2.2 Window Function Names as Reserved Words

MySQL 8.0 reserves these as keywords. Parser must accept them as function names in window expressions.

  • SELECT RANK() OVER (ORDER BY score DESC) FROM t — RANK
  • SELECT DENSE_RANK() OVER (ORDER BY score DESC) FROM t — DENSE_RANK
  • SELECT ROW_NUMBER() OVER (ORDER BY id) FROM t — ROW_NUMBER
  • SELECT NTILE(4) OVER (ORDER BY id) FROM t — NTILE with argument
  • SELECT LAG(val, 1) OVER (ORDER BY id) FROM t — LAG with offset
  • SELECT LEAD(val, 1, 0) OVER (ORDER BY id) FROM t — LEAD with offset and default
  • SELECT FIRST_VALUE(val) OVER (ORDER BY id) FROM t — FIRST_VALUE
  • SELECT LAST_VALUE(val) OVER (ORDER BY id ROWS BETWEEN UNBOUNDED PRECEDING AND UNBOUNDED FOLLOWING) FROM t — LAST_VALUE with frame
  • SELECT NTH_VALUE(val, 2) OVER (ORDER BY id) FROM t — NTH_VALUE
  • SELECT PERCENT_RANK() OVER (ORDER BY score) FROM t — PERCENT_RANK
  • SELECT CUME_DIST() OVER (ORDER BY score) FROM t — CUME_DIST

2.3 Interval Unit Keywords

MySQL reserves interval units for INTERVAL expr unit expressions and temporal arithmetic.
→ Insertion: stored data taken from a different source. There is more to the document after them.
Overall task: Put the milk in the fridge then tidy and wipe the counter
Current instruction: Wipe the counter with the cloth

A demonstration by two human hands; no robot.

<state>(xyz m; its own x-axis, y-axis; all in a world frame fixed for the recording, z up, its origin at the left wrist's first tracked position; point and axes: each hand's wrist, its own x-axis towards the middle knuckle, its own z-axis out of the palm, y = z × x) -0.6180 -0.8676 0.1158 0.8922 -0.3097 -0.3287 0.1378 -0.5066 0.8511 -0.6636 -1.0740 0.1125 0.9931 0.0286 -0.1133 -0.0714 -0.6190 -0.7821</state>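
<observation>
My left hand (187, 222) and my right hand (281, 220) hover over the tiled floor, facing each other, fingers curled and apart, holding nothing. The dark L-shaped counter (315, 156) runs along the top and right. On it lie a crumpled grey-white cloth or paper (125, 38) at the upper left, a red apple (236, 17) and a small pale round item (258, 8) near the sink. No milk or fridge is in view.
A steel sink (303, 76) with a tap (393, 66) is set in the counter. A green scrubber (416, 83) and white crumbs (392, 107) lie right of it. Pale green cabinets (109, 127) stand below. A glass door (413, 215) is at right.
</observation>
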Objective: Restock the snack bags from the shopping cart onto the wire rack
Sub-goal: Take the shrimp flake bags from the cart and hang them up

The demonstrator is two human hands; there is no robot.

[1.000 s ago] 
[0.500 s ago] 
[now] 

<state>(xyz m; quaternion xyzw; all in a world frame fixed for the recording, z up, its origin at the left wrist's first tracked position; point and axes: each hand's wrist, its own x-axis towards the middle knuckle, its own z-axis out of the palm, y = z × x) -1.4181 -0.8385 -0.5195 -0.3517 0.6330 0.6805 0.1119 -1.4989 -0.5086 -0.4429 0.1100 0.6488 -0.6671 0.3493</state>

  • SELECT DATE_ADD(d, INTERVAL 1 DAY) FROM t — DAY
  • SELECT DATE_ADD(d, INTERVAL 1 HOUR) FROM t — HOUR
  • SELECT DATE_ADD(d, INTERVAL 1 MINUTE) FROM t — MINUTE
  • SELECT DATE_ADD(d, INTERVAL 1 SECOND) FROM t — SECOND
  • SELECT DATE_ADD(d, INTERVAL 1 MONTH) FROM t — MONTH
  • SELECT DATE_ADD(d, INTERVAL 1 WEEK) FROM t — WEEK
  • SELECT DATE_ADD(d, INTERVAL 1 QUARTER) FROM t — QUARTER
  • SELECT DATE_ADD(d, INTERVAL 1 YEAR) FROM t — YEAR (already a keyword)
  • SELECT DATE_ADD(d, INTERVAL 1 MICROSECOND) FROM t — MICROSECOND
  • SELECT DATE_ADD(d, INTERVAL '1:30' HOUR_MINUTE) FROM t — compound HOUR_MINUTE
  • SELECT DATE_ADD(d, INTERVAL '1 1:30:00' DAY_SECOND) FROM t — compound DAY_SECOND
  • SELECT DATE_ADD(d, INTERVAL '1-6' YEAR_MONTH) FROM t — compound YEAR_MONTH
  • SELECT DATE_ADD(d, INTERVAL '1:30:00.5' HOUR_MICROSECOND) FROM t — compound HOUR_MICROSECOND
  • SELECT DATE_ADD(d, INTERVAL '1 12' DAY_HOUR) FROM t — compound DAY_HOUR
  • SELECT DATE_ADD(d, INTERVAL '1 12:30' DAY_MINUTE) FROM t — compound DAY_MINUTE
  • SELECT DATE_ADD(d, INTERVAL '30:00' MINUTE_SECOND) FROM t — compound MINUTE_SECOND
  • SELECT DATE_ADD(d, INTERVAL '30:00.5' MINUTE_MICROSECOND) FROM t — compound MINUTE_MICROSECOND
  • SELECT DATE_ADD(d, INTERVAL '59.999999' SECOND_MICROSECOND) FROM t — compound SECOND_MICROSECOND
  • SELECT DATE_ADD(d, INTERVAL '1:30:59' HOUR_SECOND) FROM t — compound HOUR_SECOND
  • SELECT d + INTERVAL 1 DAY FROM t — interval in arithmetic expression
  • SELECT d - INTERVAL 1 MONTH FROM t — interval subtraction

2.4 UTC Temporal Functions

MySQL 8.0 reserves UTC_DATE, UTC_TIME, UTC_TIMESTAMP as no-argument function calls (no parentheses required).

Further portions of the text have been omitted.